Personally I don't cycle my tanks. So I wouldn't have a clue!! But I've been told that you need to install the filter, fill the tank with everything you intended to keep in it (like gravel, ornaments and plants) and leave it with the filter running for 6 weeks. Then you can just add your fish straight to it. Please someone correct me if I'm wrong..but that sounds about right to me. But Jade, please remember to get fertiliser for the plants or they will die VERY VERY quickly... I found that out the hard way. Your LFS should be able to sell you one that's specifically for aquatic plants and won't harm the fish.
I'd hate to see someone get a regular liquid fertiliser and use it in their tank and wonder why all the fish die! :O

Good luck sweety


----------



## Sue Gremlin (Jan 16, 2007)

anasfire23 said:


> Personally I don't cycle my tanks. So I wouldn't have a clue!! But I've been told that you need to install the filter, fill the tank with everything you intended to keep in it (like gravel, ornaments and plants) and leave it with the filter running for 6 weeks.
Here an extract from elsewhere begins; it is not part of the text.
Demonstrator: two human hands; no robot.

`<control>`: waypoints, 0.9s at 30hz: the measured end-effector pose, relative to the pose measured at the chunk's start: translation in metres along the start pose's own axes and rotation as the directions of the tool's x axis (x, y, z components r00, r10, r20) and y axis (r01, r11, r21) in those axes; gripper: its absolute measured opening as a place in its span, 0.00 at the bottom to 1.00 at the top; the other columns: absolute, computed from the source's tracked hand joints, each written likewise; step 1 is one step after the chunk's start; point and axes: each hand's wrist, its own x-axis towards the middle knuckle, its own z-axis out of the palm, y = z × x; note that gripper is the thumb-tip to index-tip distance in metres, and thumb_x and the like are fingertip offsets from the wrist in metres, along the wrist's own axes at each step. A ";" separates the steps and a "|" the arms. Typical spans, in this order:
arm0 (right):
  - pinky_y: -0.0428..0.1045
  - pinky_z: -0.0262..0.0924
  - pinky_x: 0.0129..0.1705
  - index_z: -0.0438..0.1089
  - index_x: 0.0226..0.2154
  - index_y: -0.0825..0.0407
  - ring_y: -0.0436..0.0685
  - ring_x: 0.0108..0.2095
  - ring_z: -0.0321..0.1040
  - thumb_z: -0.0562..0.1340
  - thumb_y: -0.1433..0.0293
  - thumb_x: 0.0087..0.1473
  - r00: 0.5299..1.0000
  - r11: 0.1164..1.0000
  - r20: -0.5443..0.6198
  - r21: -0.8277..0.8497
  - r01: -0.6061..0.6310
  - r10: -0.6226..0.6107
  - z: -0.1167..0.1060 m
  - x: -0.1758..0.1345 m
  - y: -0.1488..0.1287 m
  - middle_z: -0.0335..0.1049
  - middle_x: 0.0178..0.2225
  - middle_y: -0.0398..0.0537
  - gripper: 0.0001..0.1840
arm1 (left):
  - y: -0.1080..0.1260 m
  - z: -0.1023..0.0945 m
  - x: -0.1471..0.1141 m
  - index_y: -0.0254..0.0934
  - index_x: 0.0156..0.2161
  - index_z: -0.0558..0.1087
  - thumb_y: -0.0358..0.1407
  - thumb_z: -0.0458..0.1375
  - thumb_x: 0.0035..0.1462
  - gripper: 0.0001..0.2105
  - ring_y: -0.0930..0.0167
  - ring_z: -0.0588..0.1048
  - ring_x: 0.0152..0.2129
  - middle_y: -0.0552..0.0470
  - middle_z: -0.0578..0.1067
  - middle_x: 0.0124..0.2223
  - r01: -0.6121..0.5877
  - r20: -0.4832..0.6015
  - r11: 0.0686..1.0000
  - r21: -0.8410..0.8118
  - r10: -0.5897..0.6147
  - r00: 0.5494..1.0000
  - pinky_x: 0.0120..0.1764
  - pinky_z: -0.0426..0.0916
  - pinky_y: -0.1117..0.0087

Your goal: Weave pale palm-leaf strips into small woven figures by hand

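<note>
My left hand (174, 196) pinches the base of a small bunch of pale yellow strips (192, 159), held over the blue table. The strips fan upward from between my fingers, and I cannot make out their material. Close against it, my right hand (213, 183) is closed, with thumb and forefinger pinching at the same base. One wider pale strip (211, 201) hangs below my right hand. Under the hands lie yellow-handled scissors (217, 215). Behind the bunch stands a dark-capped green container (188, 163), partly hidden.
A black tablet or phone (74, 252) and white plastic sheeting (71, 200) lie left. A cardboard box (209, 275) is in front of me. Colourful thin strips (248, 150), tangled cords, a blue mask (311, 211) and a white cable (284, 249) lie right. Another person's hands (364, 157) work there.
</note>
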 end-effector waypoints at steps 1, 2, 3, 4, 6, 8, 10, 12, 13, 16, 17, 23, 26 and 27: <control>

Then you can just add your fish straight to it. Please someone correct me if I'm wrong..but that sounds about right to me. But Jade, please remember to get fertiliser for the plants or they will die VERY VERY quickly... I found that out the hard way. Your LFS should be able to sell you one that's specifically for aquatic plants and won't harm the fish.
> I'd hate to see someone get a regular liquid fertiliser and use it in their tank and wonder why all the fish die! :O
> 
> Good luck sweety


No, that's not exactly right. 
When you cycle, you are inviting a couple of different kinds of friendly bacteria into your tank. You need these bacteria in the tank to consume the ammonia that is produced by the fish. Otherwise, the fish will die or be very stressed out by ammonia or nitrites, another chemical that's produced. 
Read this thread. It has good information on how to cycle your tank and what that means to the fishkeeper. 
http://www.fishforums.com/forum/general-freshwater/7125-nitrogen-cycle-basics.html


----------



## Sue Gremlin (Jan 16, 2007)

Kageshi17 said:


> So, i heard someone tell me to drop a shrimp in the tank? Well im not quite sure how to cycle in the first place. should I wait to add plants until after the cycle is complete? or add them while its cycling?


I've heard differing opinions on this. You can do it either way, but my understanding of it is that plants may interfere a bit, so it's best to wait to add those until your tank is fully cycled. In my own experience, I've done just fine cycling with plants in the tank. 



> Do I need to use a filter to cycle my tank? Or keep the water at any specific temp?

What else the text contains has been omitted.